MediaWatch: November 1995

Vol. Nine No. 11

Media vs. a Balanced Budget

Under GOP House plans spending per Medicare recipient will soar from $4,800 to $6,700 by 2002, or six percent per year. Considering this slight slowing of the previously planned increase a "cut," reporters spent October aiding liberal efforts to turn people against the GOP plan to balance the budget.

Indeed, The Washington Post reported October 29 that polls for the House leadership "showed that the public reacted negatively when told that Republicans would cut Medicare, but positively when informed that spending would increase but at a slower rate."

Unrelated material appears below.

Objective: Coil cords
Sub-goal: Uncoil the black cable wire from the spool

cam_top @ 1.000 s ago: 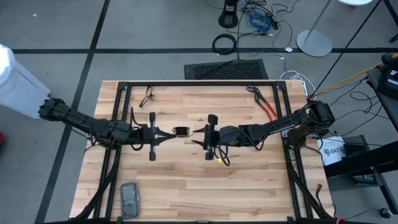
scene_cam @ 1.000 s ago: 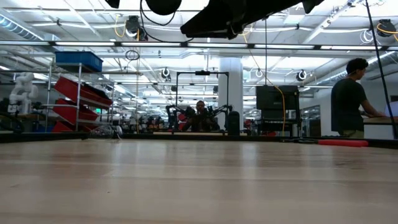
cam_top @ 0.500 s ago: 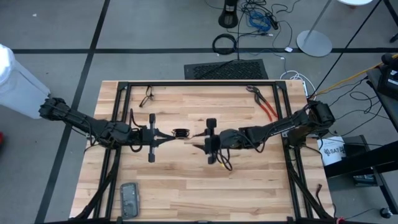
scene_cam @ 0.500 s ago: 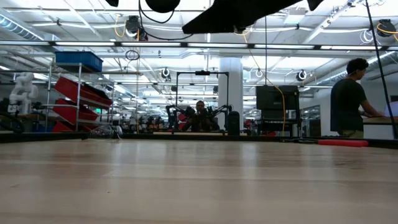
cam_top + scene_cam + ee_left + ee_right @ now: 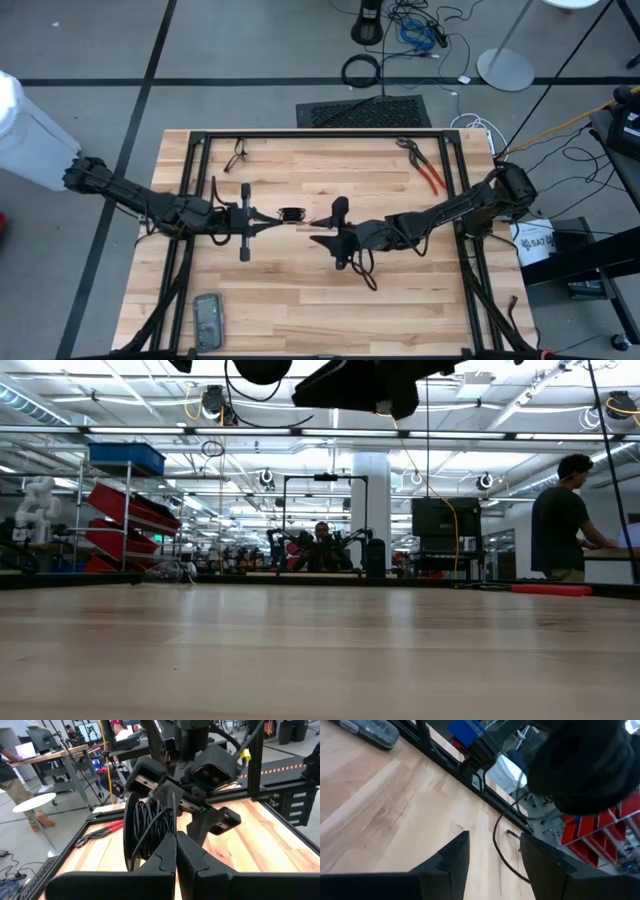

On the October 12 Good Morning America, news anchor Morton Dean claimed "The Republican plan would cut $270 billion in Medicare spending over seven years." Opening the October 14 Today, Giselle Fernandez promised "we're going to get to the very latest on Republicans' plan to slash the Medicare budget." Five days later on CBS This Morning news anchor Jane Robelot said Democrats were attacking the bill "which slashes $270 billion in Medicare spending." That night, NBC's Tom Brokaw referred to "big cuts in Medicare." Linda Douglass insisted on the October 20 CBS Evening News that the President "promised to veto the Republican plan to cut Medicare."

Newspapers were no better. Under the October 15 Philadelphia Inquirer headline "GOP's Budget Plan Is Seen as Cutting Poor to the Quick," Knight-Ridder's David Hess falsely asserted: "The biggest single cut in the budget-balancing drive would be $270 billion in future spending for Medicare."

The scaremongering work-ed. Today aired a story October 20 from Miami in which reporter Kerry Sanders observed "senior citizens gathered around the big screen TV to watch the House vote on Medicare cuts. They did not like what they saw....there's concern about the planned cuts." After four soundbites predicting disaster, he concluded: "Seniors say they'll show their anger by voting against Republicans in 1996."

A New York Times poll provided respondents with misinformation and then trumpeted the result on page 1 on October 26: "Americans Reject Big Medicare Cuts, A New Poll Finds." The poll asked which people preferred, "balancing the federal budget" (27 percent), "or preventing Medicare from being significantly cut" (67 percent).

But Medicare isn't the only budget issue on which reporters could not pass a second grade math quiz. Today co-host Jack Ford asserted that the budget included "huge cuts in social programs." The day before Halloween Robelot announced the "plan would slash spending." But as Tim Russert noted on Meet the Press October 29, under the seven year plan overall "spending goes up 22 percent."